Une autre spécificité de la ville est le nombre et la dureté de catastrophes dites naturelles qui l’ont frappée dans les dernières années. En 2017 et 2019, la ville a vécu deux graves inondations printanières, alors que c’est une tornade de force F3 qui l’a touchée de plein fouet en 2018. Plus de 5 500 bâtiments résidentiels ont au total été touchés, dont plusieurs centaines de logements locatifs qui ont été totalement rasés ou qui sont maintenant considérés comme non habitables.
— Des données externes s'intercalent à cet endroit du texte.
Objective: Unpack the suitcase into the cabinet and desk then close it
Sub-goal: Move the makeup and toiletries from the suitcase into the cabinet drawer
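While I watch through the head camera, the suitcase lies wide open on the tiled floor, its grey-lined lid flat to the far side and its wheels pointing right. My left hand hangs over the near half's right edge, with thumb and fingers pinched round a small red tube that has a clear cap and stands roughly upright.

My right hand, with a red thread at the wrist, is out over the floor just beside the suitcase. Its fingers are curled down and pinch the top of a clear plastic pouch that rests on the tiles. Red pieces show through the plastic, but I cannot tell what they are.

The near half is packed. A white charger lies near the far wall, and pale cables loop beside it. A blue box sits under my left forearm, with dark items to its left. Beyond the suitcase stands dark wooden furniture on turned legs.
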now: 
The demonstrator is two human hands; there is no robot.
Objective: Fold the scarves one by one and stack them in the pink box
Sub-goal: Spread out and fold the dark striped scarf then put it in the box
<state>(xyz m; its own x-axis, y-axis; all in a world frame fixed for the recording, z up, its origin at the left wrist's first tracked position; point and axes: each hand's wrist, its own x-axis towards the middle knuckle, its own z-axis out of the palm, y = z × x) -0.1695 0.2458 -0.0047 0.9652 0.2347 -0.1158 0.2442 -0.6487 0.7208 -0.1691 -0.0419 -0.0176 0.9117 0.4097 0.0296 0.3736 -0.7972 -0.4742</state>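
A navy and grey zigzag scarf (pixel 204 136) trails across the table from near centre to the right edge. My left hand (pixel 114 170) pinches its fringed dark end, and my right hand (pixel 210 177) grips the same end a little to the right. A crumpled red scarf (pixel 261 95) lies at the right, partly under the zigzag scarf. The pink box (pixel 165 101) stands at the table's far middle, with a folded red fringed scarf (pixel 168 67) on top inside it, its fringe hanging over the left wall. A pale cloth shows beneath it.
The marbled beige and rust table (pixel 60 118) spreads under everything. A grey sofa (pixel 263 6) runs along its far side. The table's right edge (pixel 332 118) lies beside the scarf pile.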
Or, plusieurs témoignages ont permis de constater que ces catastrophes, qui sont destinées à se reproduire avec la crise climatique, ont donné lieu à des injustices environnementales.

Ainsi, ce sont des quartiers socioéconomiquement défavorisés qui ont été les plus durement affectés par les catastrophes naturelles.
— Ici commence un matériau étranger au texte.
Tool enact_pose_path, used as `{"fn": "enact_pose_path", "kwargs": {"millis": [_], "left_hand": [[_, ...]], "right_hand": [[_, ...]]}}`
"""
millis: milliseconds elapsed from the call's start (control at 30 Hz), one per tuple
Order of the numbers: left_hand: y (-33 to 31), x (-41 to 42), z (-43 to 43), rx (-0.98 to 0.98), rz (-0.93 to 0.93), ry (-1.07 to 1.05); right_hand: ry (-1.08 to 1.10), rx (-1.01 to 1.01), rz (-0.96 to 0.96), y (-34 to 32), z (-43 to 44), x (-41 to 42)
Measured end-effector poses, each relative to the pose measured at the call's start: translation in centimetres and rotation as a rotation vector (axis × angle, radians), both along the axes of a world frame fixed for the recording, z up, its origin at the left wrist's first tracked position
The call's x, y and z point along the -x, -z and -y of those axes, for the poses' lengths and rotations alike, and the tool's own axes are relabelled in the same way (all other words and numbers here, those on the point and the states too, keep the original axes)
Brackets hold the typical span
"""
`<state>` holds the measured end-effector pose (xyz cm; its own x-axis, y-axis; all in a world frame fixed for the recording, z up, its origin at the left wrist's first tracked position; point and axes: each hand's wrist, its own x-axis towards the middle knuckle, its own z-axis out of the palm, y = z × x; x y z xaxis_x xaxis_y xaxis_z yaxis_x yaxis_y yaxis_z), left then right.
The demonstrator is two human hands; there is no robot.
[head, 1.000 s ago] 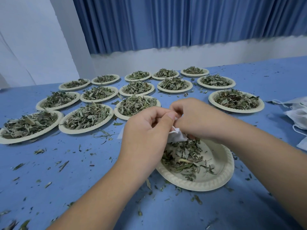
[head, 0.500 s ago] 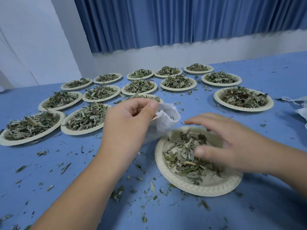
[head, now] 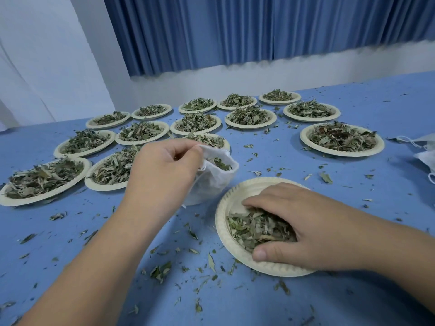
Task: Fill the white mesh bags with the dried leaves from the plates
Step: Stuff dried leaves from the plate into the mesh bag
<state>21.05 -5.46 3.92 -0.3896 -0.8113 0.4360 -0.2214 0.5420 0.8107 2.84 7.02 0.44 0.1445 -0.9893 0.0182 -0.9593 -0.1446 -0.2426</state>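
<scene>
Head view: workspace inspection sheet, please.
Surface: blue table, littered.
Job's things: white mesh bag open, some leaves inside; near plate partly emptied of dried leaves; filled plates behind.
Clutter: loose leaf scraps; spare white bags at right edge.
Hands: left hand pinches the bag's rim; right hand curls round leaves in the near plate.
Cables: nothing seen.
Surroundings: blue curtain, white wall.

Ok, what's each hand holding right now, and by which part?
The left hand pinches the white mesh bag by its open rim. The right hand curls round dried leaves on the near plate.
</scene>
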Motion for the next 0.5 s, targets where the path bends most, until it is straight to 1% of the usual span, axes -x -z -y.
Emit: {"fn": "enact_pose_path", "kwargs": {"millis": [133,233,300,400,500], "left_hand": [[-0.2,-0.3,0.0,0.214,-0.015,-0.164],[-0.2,-0.3,-0.2,0.316,0.005,-0.190],[-0.1,-0.3,-0.4,0.372,0.039,-0.198],[0.3,0.0,-0.5,0.477,0.121,-0.231],[0.5,0.3,-0.7,0.591,0.212,-0.241]], "right_hand": [[-0.043,0.085,0.036,-0.2,0.6,-0.2],[-0.115,0.080,0.016,-0.1,1.2,-0.5],[-0.166,0.081,0.005,-0.1,1.5,-0.6],[-0.210,0.062,0.042,-0.1,1.3,-0.5],[-0.168,0.076,0.119,-0.4,0.7,0.5]]}}
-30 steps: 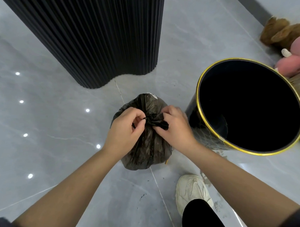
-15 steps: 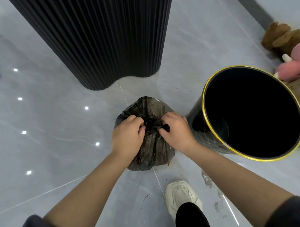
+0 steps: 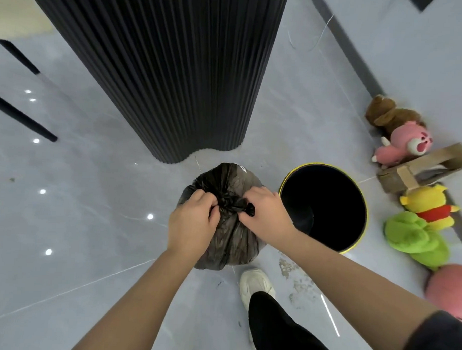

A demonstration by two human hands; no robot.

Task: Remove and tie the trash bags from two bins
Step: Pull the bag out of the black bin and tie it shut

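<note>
A full black trash bag (image 3: 227, 242) stands on the grey floor in front of me, its neck twisted into a knot at the top. My left hand (image 3: 191, 220) grips the gathered plastic on the left of the knot. My right hand (image 3: 265, 212) pinches the bag's loose end on the right. Just right of the bag stands a round black bin (image 3: 326, 178) with a gold rim, with no bag in it. A second bin is not in view.
A tall black fluted column (image 3: 175, 76) rises behind the bag. Several plush toys (image 3: 416, 228) and a cardboard box (image 3: 418, 168) line the wall at right. My white shoe (image 3: 255, 283) rests just below the bag. Dirt smears mark the floor near the bin.
The camera has risen and pulled back, so the bag and bin look smaller and more toys show at right. Both hands keep their grip at the knot.
</note>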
L’exemple du secteur du Mont-Bleu est éloquent. Avant la tornade de 2018, il était habité par des familles nombreuses, très souvent racisées, en situation de pauvreté. Celles qui ont dû quitter les immeubles ravagés ont vécu de pénibles situations d’hébergement. Certaines ont été accueillies par leurs familles dans des logements déjà surpeuplés, alors que d’autres étaient placées dans des motels parfois situés dans des endroits aussi éloignés que Mont-Laurier, alors que les enfants devaient se rendre quotidiennement à l’école à Gatineau. La recherche de logements a été tout aussi ardue, se butant au coût et à la rareté des appartements familiaux, mais aussi à la discrimination.

Or, la reconstruction, qui est en cours au Mont‑Bleu, exclut maintenant ces familles. Les nouveaux appartements, dont la construction a été abandonnée à la discrétion de promoteurs privés, sont petits, luxueux, à loyer très élevé… Les familles, elles, sont durablement privées des ressources communautaires et des services qui leur étaient jusque-là accessibles.

Les suites

La LDL a décidé de soumettre le rapport au Comité des droits économiques, sociaux et culturels de l’ONU qui doit, au cours des prochains mois, se pencher sur le cas du Canada. Comme l’a expliqué la LDL lors d’une rencontre avec les organismes qui ont participé à la mission d’observation, c’est toutefois leur travail sur le terrain qui fera en sorte que la mission aura ou non des suites. Ils disposent désormais d’un outil supplémentaire pour le faire.


Le rapport de la mission d’observation intitulé La situation du logement à Gatineau et ses impacts sur les droits humains est disponible en ligne sur le site Web de la LDL.

Des exemplaires imprimés sont aussi disponibles sur demande.